PARIS — A day after Carrefour ousted its chairman, the French hypermarket operator said profits of continuing operations rose only 3.3 percent in 2006 as a result of margin losses from substantial price cuts in its highly competitive home market.
Carrefour, the world’s second-biggest retailer after Wal-Mart, on Thursday said net income last year reached 1.86 billion euros, or $2.34 billion, from 1.8 billion euros, or $2.24 billion, a year earlier, widely meeting analysts’ consensus expectations. Currency conversions were made at average exchange rates for the respective periods.
On Wednesday, the company appointed Robert Halley, whose family is Carrefour’s largest shareholder, to replace Luc Vandevelde as chairman. Vandevelde, whose Change Capital Partners owns Jil Sander, had acquired some 10 million euros, or $13.1 million, in Carrefour stock on the open market, in a move interpreted to be the first step to a takeover attempt.

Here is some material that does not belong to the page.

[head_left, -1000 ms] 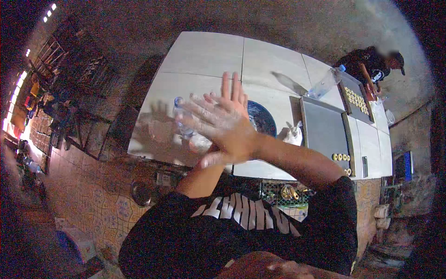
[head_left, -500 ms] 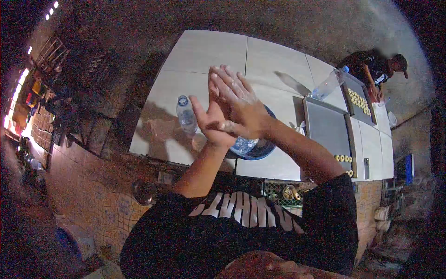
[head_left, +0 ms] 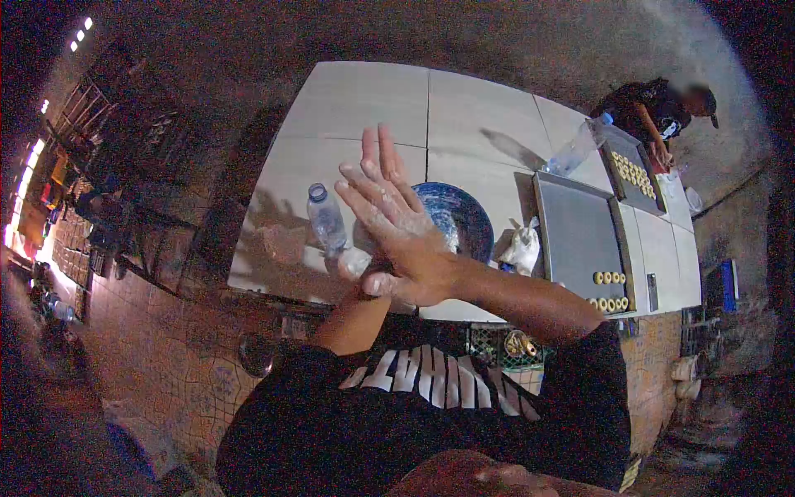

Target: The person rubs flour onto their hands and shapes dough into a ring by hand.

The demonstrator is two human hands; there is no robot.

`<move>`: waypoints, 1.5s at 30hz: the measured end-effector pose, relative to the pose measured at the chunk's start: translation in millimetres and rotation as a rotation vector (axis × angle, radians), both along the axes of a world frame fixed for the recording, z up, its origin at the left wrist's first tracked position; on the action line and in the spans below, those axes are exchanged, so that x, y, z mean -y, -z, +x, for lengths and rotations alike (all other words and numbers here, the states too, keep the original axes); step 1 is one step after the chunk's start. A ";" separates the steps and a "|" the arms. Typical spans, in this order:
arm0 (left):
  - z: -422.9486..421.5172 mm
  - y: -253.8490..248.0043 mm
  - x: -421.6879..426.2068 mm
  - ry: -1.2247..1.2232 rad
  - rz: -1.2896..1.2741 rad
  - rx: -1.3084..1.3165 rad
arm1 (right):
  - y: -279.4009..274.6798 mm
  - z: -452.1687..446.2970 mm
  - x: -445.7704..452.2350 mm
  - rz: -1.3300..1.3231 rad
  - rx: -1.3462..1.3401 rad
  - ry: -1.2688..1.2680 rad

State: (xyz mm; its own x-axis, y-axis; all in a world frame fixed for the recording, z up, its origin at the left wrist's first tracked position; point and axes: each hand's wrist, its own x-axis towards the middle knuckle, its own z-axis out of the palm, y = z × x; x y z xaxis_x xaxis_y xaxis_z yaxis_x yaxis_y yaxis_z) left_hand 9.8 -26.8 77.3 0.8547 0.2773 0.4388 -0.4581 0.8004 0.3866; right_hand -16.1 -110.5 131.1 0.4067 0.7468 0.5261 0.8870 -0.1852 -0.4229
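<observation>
Bottle (head_left: 328, 222) is standing on table (head_left: 364, 99), probably weighing little, squeezing easily; hold mid-body | left hand (head_left: 386, 155), fingers extending, is lying partly hidden beneath powdery right hand (head_left: 404, 236), fingers straight; neither visibly gripping | blue bowl (head_left: 474, 214) is sitting behind, likely stiff, slippery; take rim

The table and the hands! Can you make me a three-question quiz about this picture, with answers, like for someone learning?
1. True or false: in this view, the right hand partly hides the left hand.
2. Which holds more pale rings: A, the nearer tray, or B, the farther tray?
3. What colour is the cap on the bottle beside the trays?

Key: 1 true; 2 B; 3 blue.
</observation>
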 end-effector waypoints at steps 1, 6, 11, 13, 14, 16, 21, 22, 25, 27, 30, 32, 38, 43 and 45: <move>-3.0 2.5 5.9 0.006 0.029 0.006 | -6.1 5.3 -0.6 0.071 -0.035 0.037; -14.5 -27.7 3.4 0.157 -0.090 0.075 | 1.6 51.2 18.4 0.023 -0.013 0.190; 1.6 0.4 8.7 -0.070 0.203 -0.018 | 1.4 7.1 -4.5 0.290 -0.281 0.133; -11.7 6.1 21.4 -0.056 0.192 -0.024 | -6.9 28.2 -7.0 0.363 -0.522 0.215; -17.1 6.6 23.5 -0.057 0.167 -0.020 | -14.2 36.1 -1.3 0.407 -0.580 0.163; -20.1 -18.6 20.2 -0.054 0.083 0.065 | -1.1 44.6 9.7 0.220 -0.302 0.267; -8.7 -1.1 12.0 -0.160 0.099 0.012 | -9.4 -7.1 -2.2 0.207 -0.286 0.153; -11.8 18.2 15.2 -0.171 0.154 -0.024 | -23.0 -6.3 -7.7 0.369 -0.489 0.132; -16.4 25.2 18.8 -0.175 0.241 -0.027 | -34.9 27.5 -5.2 0.550 -0.497 0.149; -17.9 -19.9 17.0 -0.116 0.181 0.079 | -7.8 34.9 8.9 0.183 -0.167 0.320; -7.7 -21.3 4.1 -0.077 0.116 0.033 | 16.1 11.3 3.6 0.219 -0.257 0.189; -12.5 6.6 18.1 -0.066 0.125 -0.016 | -15.5 -1.8 2.2 0.210 -0.135 0.167; -18.8 -17.0 1.2 0.160 -0.069 0.117 | 6.8 30.3 17.7 0.096 0.070 0.224; -33.4 -39.2 23.0 0.062 -0.232 -0.012 | 0.6 -1.3 -0.4 0.235 -0.236 0.206; -24.8 -2.8 23.7 0.115 -0.172 0.110 | -6.9 28.9 -3.9 0.266 -0.351 0.314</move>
State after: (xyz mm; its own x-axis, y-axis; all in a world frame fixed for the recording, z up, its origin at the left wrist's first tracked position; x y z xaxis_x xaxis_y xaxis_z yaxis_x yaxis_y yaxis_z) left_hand -15.0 -50.5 80.1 0.8347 0.2597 0.4856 -0.3922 0.8994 0.1932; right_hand 12.8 -106.7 138.0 0.7744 0.4205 0.4727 0.6032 -0.2653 -0.7522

Vandevelde’s departure came right after Bernard Arnault, the chairman of LVMH Moët Hennessy Louis Vuitton, acquired a 9.1 percent stake in Carrefour, raising questions about the retailer’s future. Arnault’s stake was taken jointly with Los Angeles-based private equity fund Colony Capital, making the two partners the second-biggest shareholder after the Halley family, which holds a 13 percent stake.
During a press conference on Thursday, Jose-Luis Duran, Carrefour’s president, said representatives for Arnault and Colony had made “brief” and friendly contact with him on Wednesday.
Though Duran declined to comment on Vandevelde’s departure and on Halley’s arrival, he said the management shuffle didn’t presuppose a major strategy shift.
“The reasons [Vandevelde was ousted] are proper to the management board and to Luc Vandevelde,” said Duran. “It was not linked to operating strategy.”
Speaking of Arnault and Colony, Duran said he didn’t expect their arrival to change Carrefour’s current direction. “I think we all share the same objectives: to create value for shareholders and serve or clients,” he said. “I have the impression the new investment is long term.”
Duran and Vandevelde had been trying to whip Carrefour into shape over the last two years by consolidating less profitable businesses, cutting prices in France and making acquisitions in promising growth markets such as Poland.
This story first appeared in the March 9, 2007 issue of WWD. Subscribe Today.
The fruit of that labor, though, has not fully satisfied investors, and Carrefour’s stock has slumped. Shares in the retailer finished down 1.17 percent to 52.18 euros, or $68.35 at current exchange, in trading on the Paris Bourse.
Reporters pushed Duran on the possibility that Arnault and Colony would want to sell parts of Carrefour’s large property holdings. Duran didn’t preclude real estate downsizing, but he said any such maneuver should not undermine the company’s operating strategy. Duran denied reports that certain members of the Halley family recently had sold shares, saying the family’s controlling stake remains in place.
Duran said sales in the first two months of the year “remained difficult” in France due to “extremely active competition” in terms of price-cutting, something that has been the main challenge for Carrefour over the last few years as discounters have become more powerful in France.
Nonetheless, Duran promised sales growth this year would at least match last year’s sales improvement of 6.6 percent to 77.9 billion euros, or $97.85 billion.
Meanwhile, Duran said Carrefour was in advanced talks with several partners to open in India, and that the retailer already had assembled a management team in Russia to start opening stores there by 2008. Carrefour’s main competitor, Wal-Mart, also is breaking into the Indian market and has said it is eager to expand into Russia.